WHAT TO WORK ON → Repeat the listing that follows exactly. Pictures are not part of the copy.
*** Block opens ***
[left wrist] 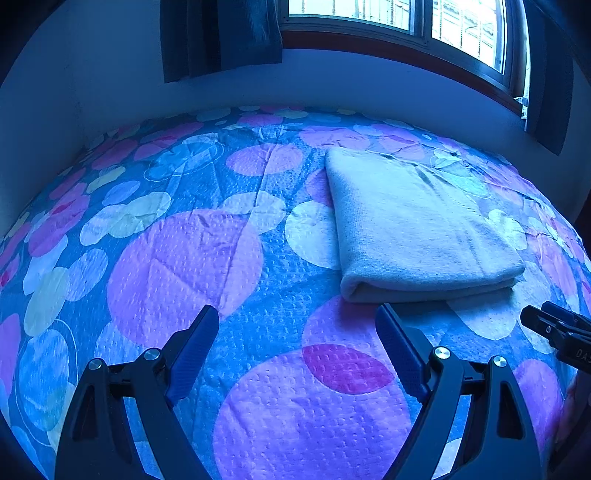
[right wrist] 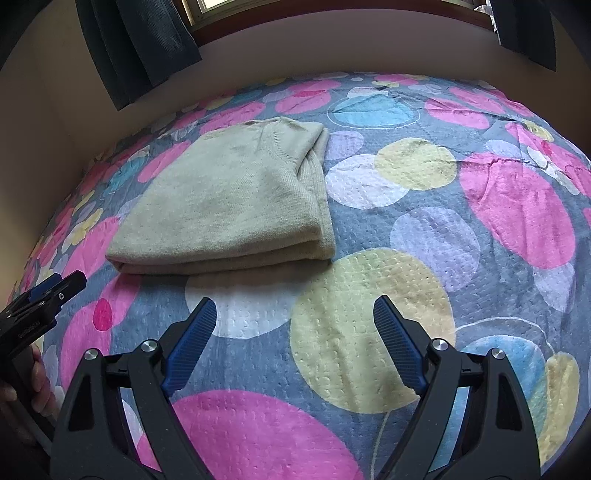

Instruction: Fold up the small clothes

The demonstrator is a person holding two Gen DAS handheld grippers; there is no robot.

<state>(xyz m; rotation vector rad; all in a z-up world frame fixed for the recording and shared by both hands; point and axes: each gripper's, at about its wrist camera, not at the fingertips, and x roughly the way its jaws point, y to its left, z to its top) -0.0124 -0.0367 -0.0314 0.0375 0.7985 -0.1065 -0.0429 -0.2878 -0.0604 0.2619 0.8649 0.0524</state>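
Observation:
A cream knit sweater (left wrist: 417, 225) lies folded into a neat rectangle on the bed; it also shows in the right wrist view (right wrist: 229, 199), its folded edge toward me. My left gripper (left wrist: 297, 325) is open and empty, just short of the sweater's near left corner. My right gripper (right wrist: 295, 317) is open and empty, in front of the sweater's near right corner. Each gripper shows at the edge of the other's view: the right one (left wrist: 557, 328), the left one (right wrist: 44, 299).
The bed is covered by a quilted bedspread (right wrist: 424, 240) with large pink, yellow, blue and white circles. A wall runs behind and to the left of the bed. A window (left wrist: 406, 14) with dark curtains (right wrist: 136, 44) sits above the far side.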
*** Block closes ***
OUTPUT →
[left wrist] 
[right wrist] 

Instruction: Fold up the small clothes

The demonstrator is a person holding two Gen DAS handheld grippers; there is no robot.

<state>(xyz m; rotation vector rad; all in a z-up world frame fixed for the recording and shared by both hands; point and axes: each gripper's, at about its wrist camera, not at the fingertips, and x roughly the way its jaws point, y to its left, z to its top) -0.0124 -0.0367 -0.0314 0.0375 0.7985 -0.1065 -0.0429 -0.2878 -0.0604 0.2619 0.8649 0.0524</state>
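Observation:
A cream knit sweater (left wrist: 417, 225) lies folded into a neat rectangle on the bed; it also shows in the right wrist view (right wrist: 229, 199), its folded edge toward me. My left gripper (left wrist: 297, 325) is open and empty, just short of the sweater's near left corner. My right gripper (right wrist: 295, 317) is open and empty, in front of the sweater's near right corner. Each gripper shows at the edge of the other's view: the right one (left wrist: 557, 328), the left one (right wrist: 44, 299).
The bed is covered by a quilted bedspread (right wrist: 424, 240) with large pink, yellow, blue and white circles. A wall runs behind and to the left of the bed. A window (left wrist: 406, 14) with dark curtains (right wrist: 136, 44) sits above the far side.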

The output returned above is complete.